If we rebalance today, we take the trailing 1 year of pricing data for each asset in the universe. Take, for example, the trailing prices of XOM. If we apply the same zone highlighting, we can see how XOM performed during periods of rising inflation and periods of time when inflation wasn’t rising.

Time series of XOM stock price in the last year with zones of red and green to classify the market environment

During each rebalance, we take the subset of trailing history that matches the current market state. In this example, the current market state is red, so we only take the closing prices of the red zones. With this subset of data, we can calculate the annualized Sharpe ratio of the security during times that match the current market environment. We do this for all the 500 stocks in the universe. We rank all of the stocks by their annualized Sharpe ratio given the current market state and select the top 25% of stocks. We then form a market-cap weighted portfolio of the stocks, holding until the next rebalance.

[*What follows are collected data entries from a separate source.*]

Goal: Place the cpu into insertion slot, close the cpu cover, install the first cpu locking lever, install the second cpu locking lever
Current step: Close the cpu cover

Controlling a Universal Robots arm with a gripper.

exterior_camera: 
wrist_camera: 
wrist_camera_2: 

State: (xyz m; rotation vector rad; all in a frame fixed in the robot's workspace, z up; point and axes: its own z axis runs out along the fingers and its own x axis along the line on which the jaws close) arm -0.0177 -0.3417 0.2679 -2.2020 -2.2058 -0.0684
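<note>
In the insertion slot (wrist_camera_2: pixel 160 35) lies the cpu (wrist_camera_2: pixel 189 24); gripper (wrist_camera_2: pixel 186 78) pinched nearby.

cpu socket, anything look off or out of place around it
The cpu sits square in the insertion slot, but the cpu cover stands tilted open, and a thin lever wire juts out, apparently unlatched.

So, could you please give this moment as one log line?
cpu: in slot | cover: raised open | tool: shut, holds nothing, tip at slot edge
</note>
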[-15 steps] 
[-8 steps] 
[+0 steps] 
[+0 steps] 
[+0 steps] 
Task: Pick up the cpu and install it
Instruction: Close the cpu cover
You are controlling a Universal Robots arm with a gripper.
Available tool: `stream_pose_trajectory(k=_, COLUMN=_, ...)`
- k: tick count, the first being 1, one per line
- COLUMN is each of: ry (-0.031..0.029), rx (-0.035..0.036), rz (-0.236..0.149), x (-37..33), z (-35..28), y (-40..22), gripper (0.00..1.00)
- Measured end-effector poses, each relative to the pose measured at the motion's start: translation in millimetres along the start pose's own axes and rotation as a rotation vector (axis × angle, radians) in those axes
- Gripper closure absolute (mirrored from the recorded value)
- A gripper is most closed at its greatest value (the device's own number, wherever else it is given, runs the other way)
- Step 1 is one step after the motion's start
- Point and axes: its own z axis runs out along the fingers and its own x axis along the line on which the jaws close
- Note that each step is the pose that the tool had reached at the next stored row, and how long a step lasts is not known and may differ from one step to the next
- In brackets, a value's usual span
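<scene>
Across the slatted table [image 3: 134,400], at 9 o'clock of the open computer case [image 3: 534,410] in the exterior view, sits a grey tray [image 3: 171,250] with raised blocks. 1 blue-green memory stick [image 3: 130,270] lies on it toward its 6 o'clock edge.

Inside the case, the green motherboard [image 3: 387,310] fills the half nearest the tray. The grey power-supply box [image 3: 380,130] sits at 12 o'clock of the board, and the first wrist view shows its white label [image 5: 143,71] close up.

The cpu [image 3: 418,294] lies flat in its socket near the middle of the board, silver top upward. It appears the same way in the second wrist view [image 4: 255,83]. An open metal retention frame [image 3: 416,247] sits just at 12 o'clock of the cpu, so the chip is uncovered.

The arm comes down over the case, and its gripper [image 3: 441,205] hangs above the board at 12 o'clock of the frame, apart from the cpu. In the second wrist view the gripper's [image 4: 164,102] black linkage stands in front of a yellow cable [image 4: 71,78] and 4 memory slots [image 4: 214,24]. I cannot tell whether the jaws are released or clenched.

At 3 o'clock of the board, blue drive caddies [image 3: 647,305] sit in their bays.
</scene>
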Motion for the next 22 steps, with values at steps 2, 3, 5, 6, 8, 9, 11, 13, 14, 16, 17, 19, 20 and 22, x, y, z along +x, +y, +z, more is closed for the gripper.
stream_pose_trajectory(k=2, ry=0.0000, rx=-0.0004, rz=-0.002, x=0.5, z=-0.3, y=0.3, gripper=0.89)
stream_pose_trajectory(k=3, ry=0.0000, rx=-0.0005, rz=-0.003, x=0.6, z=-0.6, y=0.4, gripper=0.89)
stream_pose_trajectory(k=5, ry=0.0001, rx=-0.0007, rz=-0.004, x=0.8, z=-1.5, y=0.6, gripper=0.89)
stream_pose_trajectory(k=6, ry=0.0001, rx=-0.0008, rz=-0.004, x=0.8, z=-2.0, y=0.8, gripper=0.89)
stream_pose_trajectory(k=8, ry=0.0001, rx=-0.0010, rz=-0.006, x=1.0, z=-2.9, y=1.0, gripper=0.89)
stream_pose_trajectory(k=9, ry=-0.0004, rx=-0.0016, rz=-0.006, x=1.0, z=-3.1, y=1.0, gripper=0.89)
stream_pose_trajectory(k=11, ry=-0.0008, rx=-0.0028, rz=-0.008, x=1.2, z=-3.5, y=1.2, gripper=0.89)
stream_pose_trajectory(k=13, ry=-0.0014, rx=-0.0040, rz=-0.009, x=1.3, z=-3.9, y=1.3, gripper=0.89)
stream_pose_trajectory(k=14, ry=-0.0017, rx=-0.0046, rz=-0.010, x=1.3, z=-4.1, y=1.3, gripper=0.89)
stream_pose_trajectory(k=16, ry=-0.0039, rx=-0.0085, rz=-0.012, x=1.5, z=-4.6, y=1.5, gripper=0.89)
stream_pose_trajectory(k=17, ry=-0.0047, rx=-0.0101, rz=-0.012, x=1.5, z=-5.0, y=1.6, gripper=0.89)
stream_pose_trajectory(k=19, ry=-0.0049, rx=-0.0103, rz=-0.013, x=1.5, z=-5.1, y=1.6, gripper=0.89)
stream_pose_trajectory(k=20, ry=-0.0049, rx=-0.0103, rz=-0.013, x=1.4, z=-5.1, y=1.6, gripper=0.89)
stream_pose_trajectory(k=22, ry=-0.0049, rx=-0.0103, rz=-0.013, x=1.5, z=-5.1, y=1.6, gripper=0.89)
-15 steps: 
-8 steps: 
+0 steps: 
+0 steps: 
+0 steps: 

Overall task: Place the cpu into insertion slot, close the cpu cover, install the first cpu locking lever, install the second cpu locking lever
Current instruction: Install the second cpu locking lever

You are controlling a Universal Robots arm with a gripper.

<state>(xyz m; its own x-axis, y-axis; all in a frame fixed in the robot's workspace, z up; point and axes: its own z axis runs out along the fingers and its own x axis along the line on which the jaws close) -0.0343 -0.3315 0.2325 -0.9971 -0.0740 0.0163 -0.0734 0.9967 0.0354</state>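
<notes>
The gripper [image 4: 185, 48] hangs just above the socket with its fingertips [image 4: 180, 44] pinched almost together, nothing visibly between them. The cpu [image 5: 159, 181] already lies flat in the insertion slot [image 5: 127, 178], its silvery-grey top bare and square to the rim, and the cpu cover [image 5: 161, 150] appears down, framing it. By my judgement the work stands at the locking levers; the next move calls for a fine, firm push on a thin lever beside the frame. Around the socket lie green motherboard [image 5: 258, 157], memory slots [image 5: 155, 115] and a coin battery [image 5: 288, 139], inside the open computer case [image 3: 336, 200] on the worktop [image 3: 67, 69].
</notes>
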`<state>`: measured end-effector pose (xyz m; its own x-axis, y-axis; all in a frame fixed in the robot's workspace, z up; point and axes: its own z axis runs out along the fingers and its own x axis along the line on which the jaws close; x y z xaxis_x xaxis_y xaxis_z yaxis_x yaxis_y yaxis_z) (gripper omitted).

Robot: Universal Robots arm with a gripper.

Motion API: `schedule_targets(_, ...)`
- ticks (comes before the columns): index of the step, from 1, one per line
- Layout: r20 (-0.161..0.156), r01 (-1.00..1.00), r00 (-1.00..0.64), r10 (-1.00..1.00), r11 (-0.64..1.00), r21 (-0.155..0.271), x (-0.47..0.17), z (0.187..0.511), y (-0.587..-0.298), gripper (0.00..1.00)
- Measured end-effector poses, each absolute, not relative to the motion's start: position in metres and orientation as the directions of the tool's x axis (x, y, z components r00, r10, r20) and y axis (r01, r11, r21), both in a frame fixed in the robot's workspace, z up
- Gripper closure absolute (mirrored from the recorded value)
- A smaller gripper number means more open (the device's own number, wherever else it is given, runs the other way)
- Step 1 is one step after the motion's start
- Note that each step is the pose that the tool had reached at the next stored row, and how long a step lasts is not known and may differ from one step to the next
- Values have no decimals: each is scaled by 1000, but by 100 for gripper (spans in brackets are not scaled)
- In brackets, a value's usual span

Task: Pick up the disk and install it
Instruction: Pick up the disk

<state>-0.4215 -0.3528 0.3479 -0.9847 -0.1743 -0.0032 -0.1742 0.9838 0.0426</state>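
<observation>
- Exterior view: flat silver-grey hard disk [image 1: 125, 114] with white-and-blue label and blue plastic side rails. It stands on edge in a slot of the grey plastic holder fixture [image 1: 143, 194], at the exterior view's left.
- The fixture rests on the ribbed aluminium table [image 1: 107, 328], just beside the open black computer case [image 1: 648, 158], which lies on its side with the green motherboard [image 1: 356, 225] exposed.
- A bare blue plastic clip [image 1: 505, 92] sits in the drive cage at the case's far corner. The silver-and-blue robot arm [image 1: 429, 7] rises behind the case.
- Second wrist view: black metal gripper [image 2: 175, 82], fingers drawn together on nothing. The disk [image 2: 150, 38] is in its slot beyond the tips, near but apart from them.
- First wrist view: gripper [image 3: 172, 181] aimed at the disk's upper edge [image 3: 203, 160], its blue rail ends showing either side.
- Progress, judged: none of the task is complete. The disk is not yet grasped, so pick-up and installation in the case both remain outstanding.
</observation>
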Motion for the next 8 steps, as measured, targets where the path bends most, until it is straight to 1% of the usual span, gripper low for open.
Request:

Funnel with universe to stock selection to portfolio construction

Out of Sample Results

The out of sample period consisted of data from September 13, 2022 to November 26, 2022. During that time, the SPY benchmark achieved a 0.43% return and a 0.569 Sharpe ratio. In contrast, the strategy achieved a 7.34% return and a 1.393 Sharpe ratio. The strategy continues to outperform the underlying benchmark ETF during the true out of sample period.

Current Strategy Holdings

The following pie chart shows the current holdings of the strategy portfolio as of November 24, 2022. I show the tickers of the 20 largest positions.

Pie chart of strategy portfolio weights

To get the entire list of portfolio weights, see the attached backtest below. The portfolio weights will likely adjust when the universe changes or the next CPI data point is released. The BLS website says we can expect the next CPI release on December 13, 2022.